**Task prompt:**
Each line below is to be copied out exactly, and none may be omitted.

• • • • •

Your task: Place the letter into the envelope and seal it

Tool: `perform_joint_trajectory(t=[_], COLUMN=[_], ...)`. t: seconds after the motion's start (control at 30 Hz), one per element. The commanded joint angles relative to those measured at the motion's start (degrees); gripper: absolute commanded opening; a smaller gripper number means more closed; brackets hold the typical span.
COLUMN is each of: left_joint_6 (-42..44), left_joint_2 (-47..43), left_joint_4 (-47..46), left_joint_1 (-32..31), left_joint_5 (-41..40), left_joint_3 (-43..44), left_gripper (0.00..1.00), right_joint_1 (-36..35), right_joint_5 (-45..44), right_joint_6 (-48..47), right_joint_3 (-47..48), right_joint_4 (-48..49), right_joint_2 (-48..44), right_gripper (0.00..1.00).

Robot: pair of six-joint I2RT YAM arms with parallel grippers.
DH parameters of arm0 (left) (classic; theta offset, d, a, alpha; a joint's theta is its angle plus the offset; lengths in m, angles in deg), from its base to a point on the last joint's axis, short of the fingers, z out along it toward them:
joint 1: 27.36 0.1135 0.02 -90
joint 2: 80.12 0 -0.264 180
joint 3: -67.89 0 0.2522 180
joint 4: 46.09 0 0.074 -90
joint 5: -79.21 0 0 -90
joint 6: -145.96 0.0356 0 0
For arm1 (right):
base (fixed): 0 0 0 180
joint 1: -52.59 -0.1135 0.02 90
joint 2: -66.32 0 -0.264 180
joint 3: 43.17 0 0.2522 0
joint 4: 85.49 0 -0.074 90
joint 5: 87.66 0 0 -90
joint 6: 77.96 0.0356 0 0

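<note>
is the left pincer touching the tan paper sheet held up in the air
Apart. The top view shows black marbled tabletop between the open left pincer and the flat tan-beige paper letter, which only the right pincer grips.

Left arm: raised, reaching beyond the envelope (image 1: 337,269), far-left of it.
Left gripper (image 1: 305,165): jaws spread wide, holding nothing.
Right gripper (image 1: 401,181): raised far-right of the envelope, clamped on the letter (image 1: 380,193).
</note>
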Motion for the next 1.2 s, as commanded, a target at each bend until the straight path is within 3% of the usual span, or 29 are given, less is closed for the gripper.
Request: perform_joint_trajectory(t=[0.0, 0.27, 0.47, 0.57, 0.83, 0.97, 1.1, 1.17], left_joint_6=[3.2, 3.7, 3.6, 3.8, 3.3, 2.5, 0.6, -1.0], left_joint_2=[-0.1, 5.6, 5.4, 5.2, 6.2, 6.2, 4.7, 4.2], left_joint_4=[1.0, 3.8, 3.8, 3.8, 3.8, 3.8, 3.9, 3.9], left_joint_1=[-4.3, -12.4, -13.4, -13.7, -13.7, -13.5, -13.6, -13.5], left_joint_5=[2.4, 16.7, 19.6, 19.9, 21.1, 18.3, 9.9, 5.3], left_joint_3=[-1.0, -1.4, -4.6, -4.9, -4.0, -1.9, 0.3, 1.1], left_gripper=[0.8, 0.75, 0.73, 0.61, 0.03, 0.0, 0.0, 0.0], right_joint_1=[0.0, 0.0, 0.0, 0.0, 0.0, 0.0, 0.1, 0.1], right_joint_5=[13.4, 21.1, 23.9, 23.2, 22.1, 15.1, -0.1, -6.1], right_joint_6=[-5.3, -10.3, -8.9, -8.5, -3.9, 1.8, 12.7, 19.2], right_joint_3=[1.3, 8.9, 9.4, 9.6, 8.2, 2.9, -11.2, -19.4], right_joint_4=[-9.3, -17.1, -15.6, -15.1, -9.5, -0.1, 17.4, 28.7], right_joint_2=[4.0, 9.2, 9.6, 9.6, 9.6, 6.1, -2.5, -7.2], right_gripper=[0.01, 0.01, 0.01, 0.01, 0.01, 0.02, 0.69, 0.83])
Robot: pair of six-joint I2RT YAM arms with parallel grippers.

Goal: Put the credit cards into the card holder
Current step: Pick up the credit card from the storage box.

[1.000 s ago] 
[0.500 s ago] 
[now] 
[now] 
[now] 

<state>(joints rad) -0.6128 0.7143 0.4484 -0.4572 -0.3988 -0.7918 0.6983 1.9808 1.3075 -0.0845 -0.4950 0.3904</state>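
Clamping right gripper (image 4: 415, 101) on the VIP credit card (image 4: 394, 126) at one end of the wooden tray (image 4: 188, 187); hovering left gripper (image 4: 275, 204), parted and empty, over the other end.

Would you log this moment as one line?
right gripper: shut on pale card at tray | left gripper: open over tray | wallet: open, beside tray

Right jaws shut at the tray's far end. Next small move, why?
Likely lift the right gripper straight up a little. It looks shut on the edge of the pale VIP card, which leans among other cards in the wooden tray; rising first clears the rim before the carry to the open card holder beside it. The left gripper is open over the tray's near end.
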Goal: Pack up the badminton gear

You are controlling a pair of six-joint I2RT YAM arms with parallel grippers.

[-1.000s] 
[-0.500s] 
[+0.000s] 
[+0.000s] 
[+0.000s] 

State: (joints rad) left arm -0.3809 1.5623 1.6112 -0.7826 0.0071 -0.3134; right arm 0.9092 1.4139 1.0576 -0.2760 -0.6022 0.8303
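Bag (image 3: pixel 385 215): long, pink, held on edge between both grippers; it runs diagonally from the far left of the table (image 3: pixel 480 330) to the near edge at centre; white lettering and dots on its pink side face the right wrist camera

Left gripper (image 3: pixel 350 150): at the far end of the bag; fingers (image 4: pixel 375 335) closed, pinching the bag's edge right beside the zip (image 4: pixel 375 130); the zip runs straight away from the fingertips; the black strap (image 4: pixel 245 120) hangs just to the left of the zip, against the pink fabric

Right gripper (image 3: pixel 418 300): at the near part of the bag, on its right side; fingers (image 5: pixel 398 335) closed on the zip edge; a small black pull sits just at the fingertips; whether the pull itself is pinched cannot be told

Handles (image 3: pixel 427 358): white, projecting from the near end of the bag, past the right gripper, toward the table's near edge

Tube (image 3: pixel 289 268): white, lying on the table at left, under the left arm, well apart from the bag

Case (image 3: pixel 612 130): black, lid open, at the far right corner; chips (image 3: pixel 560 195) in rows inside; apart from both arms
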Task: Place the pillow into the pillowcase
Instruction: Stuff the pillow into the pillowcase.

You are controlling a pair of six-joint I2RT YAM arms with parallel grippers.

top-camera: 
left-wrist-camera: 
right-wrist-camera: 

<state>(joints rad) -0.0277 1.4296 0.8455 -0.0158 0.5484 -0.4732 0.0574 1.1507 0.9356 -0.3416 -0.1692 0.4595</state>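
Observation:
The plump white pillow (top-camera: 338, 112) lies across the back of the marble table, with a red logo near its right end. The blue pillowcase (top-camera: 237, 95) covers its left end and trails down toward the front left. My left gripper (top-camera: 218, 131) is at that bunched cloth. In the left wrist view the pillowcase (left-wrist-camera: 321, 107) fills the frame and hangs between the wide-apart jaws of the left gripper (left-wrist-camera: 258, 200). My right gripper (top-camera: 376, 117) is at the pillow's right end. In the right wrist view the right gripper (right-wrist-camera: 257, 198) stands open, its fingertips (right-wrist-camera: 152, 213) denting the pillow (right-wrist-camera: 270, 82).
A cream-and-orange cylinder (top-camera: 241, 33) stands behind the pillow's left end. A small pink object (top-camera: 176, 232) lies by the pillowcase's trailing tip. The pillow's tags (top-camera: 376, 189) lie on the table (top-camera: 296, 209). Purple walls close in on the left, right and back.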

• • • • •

**Reply:**
Your task: Place the letter into the envelope and seal it

Tool: `perform_joint_trajectory(t=[_], COLUMN=[_], ...)`. t: seconds after the motion's start (control at 30 Hz), one per element. The commanded joint angles relative to those measured at the motion's start (degrees); gripper: absolute commanded opening; a smaller gripper number means more closed; brackets hold the typical span.
COLUMN is each of: left_joint_6 (-42..44), left_joint_2 (-47..43), left_joint_4 (-47..46), left_joint_1 (-32..31), left_joint_5 (-41..40), left_joint_3 (-43..44), left_gripper (0.00..1.00), right_joint_1 (-36..35), right_joint_5 (-45..44), right_joint_6 (-48..47), right_joint_3 (-47..48), right_joint_4 (-48..49), right_joint_2 (-48..44), right_gripper (0.00..1.00).

Robot: pair of six-joint I2RT YAM arms with parallel grippers.
DH parameters of arm0 (left) (classic; theta offset, d, a, alpha; a joint's theta is its angle plus the offset; lengths in m, angles in deg), from its base to a point on the last joint's axis, short of the fingers, z out along it toward them:
joint 1: 27.36 0.1135 0.02 -90
joint 2: 80.12 0 -0.264 180
joint 3: -67.89 0 0.2522 180
joint 4: 46.09 0 0.074 -90
joint 5: -79.21 0 0 -90
joint 6: -145.96 0.0356 0 0
For arm1 (right):
base (fixed): 0 0 0 180
joint 1: -52.59 -0.1135 0.02 90
joint 2: -66.32 0 -0.264 180
joint 3: 43.17 0 0.2522 0
joint 4: 85.49 0 -0.074 90
joint 5: 87.66 0 0 -90
joint 6: 77.96 0.0356 0 0

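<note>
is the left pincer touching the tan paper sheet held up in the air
Apart. The top view shows black marbled tabletop between the open left pincer and the flat tan-beige paper letter, which only the right pincer grips.

Left arm: raised, reaching beyond the envelope (image 1: 337,269), far-left of it.
Left gripper (image 1: 305,165): jaws spread wide, holding nothing.
Right gripper (image 1: 401,181): raised far-right of the envelope, clamped on the letter (image 1: 380,193).
</note>
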Motion for the next 1.2 s, as commanded, a target at each bend until the straight path is within 3% of the usual span, or 29 are given, less is closed for the gripper.
Request: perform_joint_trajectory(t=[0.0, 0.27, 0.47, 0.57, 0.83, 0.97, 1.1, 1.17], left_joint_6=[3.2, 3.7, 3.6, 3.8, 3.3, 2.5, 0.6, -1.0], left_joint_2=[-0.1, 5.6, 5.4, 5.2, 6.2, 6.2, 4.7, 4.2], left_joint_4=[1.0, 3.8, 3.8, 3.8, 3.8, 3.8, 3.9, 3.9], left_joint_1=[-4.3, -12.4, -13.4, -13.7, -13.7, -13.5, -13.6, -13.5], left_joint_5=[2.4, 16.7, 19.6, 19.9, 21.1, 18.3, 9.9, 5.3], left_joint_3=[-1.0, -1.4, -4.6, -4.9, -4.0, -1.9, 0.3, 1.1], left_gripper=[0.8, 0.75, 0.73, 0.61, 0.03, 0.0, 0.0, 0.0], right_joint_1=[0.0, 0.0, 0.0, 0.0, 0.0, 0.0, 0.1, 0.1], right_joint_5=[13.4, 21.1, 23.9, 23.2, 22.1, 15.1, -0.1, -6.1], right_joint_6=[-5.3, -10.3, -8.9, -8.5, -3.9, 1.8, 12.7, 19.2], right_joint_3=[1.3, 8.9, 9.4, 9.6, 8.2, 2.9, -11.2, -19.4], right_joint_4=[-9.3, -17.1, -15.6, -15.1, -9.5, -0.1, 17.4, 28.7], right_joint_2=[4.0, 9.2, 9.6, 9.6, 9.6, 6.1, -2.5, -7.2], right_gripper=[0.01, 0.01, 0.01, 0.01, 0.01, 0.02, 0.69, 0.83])
Robot: pair of six-joint I2RT YAM arms with parallel grippers.

Goal: Put the credit cards into the card holder
Current step: Pick up the credit card from the storage box.

[1.000 s ago] 
[0.500 s ago] 
[now] 
[now] 
[now] 

<state>(joints rad) -0.6128 0.7143 0.4484 -0.4572 -0.3988 -0.7918 0.6983 1.9808 1.3075 -0.0845 -0.4950 0.3904</state>
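Clamping right gripper (image 4: 415, 101) on the VIP credit card (image 4: 394, 126) at one end of the wooden tray (image 4: 188, 187); hovering left gripper (image 4: 275, 204), parted and empty, over the other end.

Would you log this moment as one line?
right gripper: shut on pale card at tray | left gripper: open over tray | wallet: open, beside tray

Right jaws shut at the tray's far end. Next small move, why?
Likely lift the right gripper straight up a little. It looks shut on the edge of the pale VIP card, which leans among other cards in the wooden tray; rising first clears the rim before the carry to the open card holder beside it. The left gripper is open over the tray's near end.
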Goal: Pack up the badminton gear

You are controlling a pair of six-joint I2RT YAM arms with parallel grippers.

[-1.000s] 
[-0.500s] 
[+0.000s] 
[+0.000s] 
[+0.000s] 

State: (joints rad) left arm -0.3809 1.5623 1.6112 -0.7826 0.0071 -0.3134; right arm 0.9092 1.4139 1.0576 -0.2760 -0.6022 0.8303
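Bag (image 3: pixel 385 215): long, pink, held on edge between both grippers; it runs diagonally from the far left of the table (image 3: pixel 480 330) to the near edge at centre; white lettering and dots on its pink side face the right wrist camera

Left gripper (image 3: pixel 350 150): at the far end of the bag; fingers (image 4: pixel 375 335) closed, pinching the bag's edge right beside the zip (image 4: pixel 375 130); the zip runs straight away from the fingertips; the black strap (image 4: pixel 245 120) hangs just to the left of the zip, against the pink fabric

Right gripper (image 3: pixel 418 300): at the near part of the bag, on its right side; fingers (image 5: pixel 398 335) closed on the zip edge; a small black pull sits just at the fingertips; whether the pull itself is pinched cannot be told

Handles (image 3: pixel 427 358): white, projecting from the near end of the bag, past the right gripper, toward the table's near edge

Tube (image 3: pixel 289 268): white, lying on the table at left, under the left arm, well apart from the bag

Case (image 3: pixel 612 130): black, lid open, at the far right corner; chips (image 3: pixel 560 195) in rows inside; apart from both arms
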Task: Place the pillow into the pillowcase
Instruction: Stuff the pillow into the pillowcase.

You are controlling a pair of six-joint I2RT YAM arms with parallel grippers.

top-camera: 
left-wrist-camera: 
right-wrist-camera: 

<state>(joints rad) -0.0277 1.4296 0.8455 -0.0158 0.5484 -0.4732 0.0574 1.1507 0.9356 -0.3416 -0.1692 0.4595</state>
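Observation:
The plump white pillow (top-camera: 338, 112) lies across the back of the marble table, with a red logo near its right end. The blue pillowcase (top-camera: 237, 95) covers its left end and trails down toward the front left. My left gripper (top-camera: 218, 131) is at that bunched cloth. In the left wrist view the pillowcase (left-wrist-camera: 321, 107) fills the frame and hangs between the wide-apart jaws of the left gripper (left-wrist-camera: 258, 200). My right gripper (top-camera: 376, 117) is at the pillow's right end. In the right wrist view the right gripper (right-wrist-camera: 257, 198) stands open, its fingertips (right-wrist-camera: 152, 213) denting the pillow (right-wrist-camera: 270, 82).
A cream-and-orange cylinder (top-camera: 241, 33) stands behind the pillow's left end. A small pink object (top-camera: 176, 232) lies by the pillowcase's trailing tip. The pillow's tags (top-camera: 376, 189) lie on the table (top-camera: 296, 209). Purple walls close in on the left, right and back.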

There is no more output to give.